Task item: Lines from the one containing "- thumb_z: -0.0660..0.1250" through the end of the material are to be retyped exactly; do not copy pictures.

::::

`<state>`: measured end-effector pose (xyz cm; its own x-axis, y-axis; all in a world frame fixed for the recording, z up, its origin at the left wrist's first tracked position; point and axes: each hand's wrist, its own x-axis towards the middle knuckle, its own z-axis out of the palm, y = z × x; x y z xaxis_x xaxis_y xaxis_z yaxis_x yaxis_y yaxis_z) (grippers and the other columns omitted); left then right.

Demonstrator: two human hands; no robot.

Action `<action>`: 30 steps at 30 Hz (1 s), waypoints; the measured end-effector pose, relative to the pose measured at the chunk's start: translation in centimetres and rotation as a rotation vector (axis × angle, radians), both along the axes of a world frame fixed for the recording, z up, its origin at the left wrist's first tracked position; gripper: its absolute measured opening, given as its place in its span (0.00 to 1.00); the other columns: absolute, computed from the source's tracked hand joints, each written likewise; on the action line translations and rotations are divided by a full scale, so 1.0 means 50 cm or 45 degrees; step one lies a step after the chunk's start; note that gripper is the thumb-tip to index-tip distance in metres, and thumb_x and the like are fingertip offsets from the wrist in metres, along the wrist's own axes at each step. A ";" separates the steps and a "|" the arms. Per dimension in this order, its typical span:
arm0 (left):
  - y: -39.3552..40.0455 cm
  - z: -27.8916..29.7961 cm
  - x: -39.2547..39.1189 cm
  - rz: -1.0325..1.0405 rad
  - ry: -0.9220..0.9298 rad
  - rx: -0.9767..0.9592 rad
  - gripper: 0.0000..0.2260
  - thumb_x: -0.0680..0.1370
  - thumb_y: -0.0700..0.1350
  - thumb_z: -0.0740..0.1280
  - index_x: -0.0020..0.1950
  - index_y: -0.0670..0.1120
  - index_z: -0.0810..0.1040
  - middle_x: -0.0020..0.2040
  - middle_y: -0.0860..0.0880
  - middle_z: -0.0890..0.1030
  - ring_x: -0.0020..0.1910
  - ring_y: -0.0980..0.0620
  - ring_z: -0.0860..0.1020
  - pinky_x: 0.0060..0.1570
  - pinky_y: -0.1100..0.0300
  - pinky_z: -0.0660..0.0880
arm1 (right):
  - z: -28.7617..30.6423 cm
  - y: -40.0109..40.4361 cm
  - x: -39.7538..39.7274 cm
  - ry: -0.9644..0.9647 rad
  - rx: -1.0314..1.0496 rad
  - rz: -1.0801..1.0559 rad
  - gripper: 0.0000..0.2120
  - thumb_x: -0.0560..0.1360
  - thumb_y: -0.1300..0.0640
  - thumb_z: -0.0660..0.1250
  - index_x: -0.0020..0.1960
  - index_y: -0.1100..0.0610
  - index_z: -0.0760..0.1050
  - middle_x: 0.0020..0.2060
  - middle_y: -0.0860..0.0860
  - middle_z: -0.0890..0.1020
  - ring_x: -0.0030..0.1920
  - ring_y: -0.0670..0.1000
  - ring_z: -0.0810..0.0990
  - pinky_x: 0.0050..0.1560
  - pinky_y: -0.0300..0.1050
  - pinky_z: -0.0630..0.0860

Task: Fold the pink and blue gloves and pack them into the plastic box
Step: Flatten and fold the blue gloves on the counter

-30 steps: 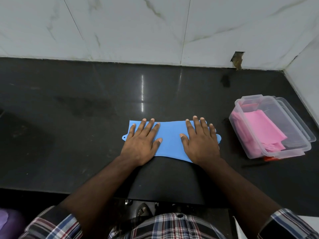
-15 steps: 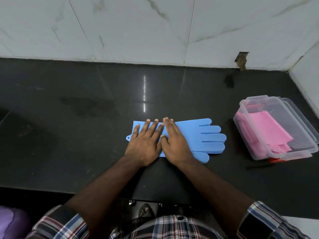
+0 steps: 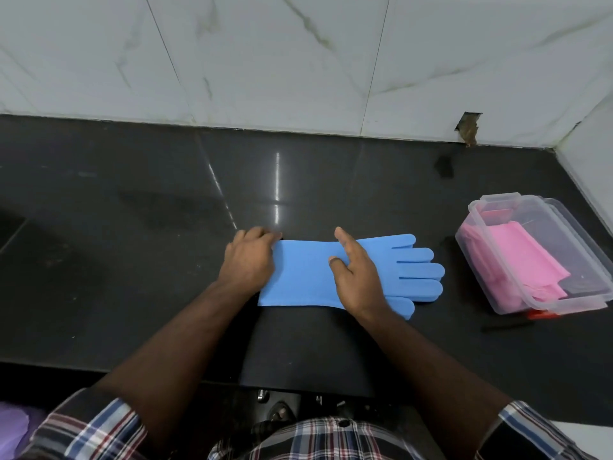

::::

Your response:
  - thumb_z: -0.0660..0.1250
  - index_x: -0.0020..0.1960
  - index_y: -0.1100..0.0610
  - index_z: -0.0760..0.1050
  - middle_x: 0.0020..0.2060
  - middle_y: -0.0860..0.0860
  - middle_z: -0.0890..0.1020
  - ring_x: -0.0030..0.1920
  - ring_y: -0.0670..0.1000
  - ring_z: -0.0810..0.0990
  - pinky_x: 0.0050..0.1560
  - pinky_y: -0.0300..0.1050
  - pinky_z: -0.0630..0.0860

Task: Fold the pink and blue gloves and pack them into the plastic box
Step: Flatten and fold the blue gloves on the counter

-30 steps: 
-15 steps: 
+0 steps: 

There is nothing more to this answer.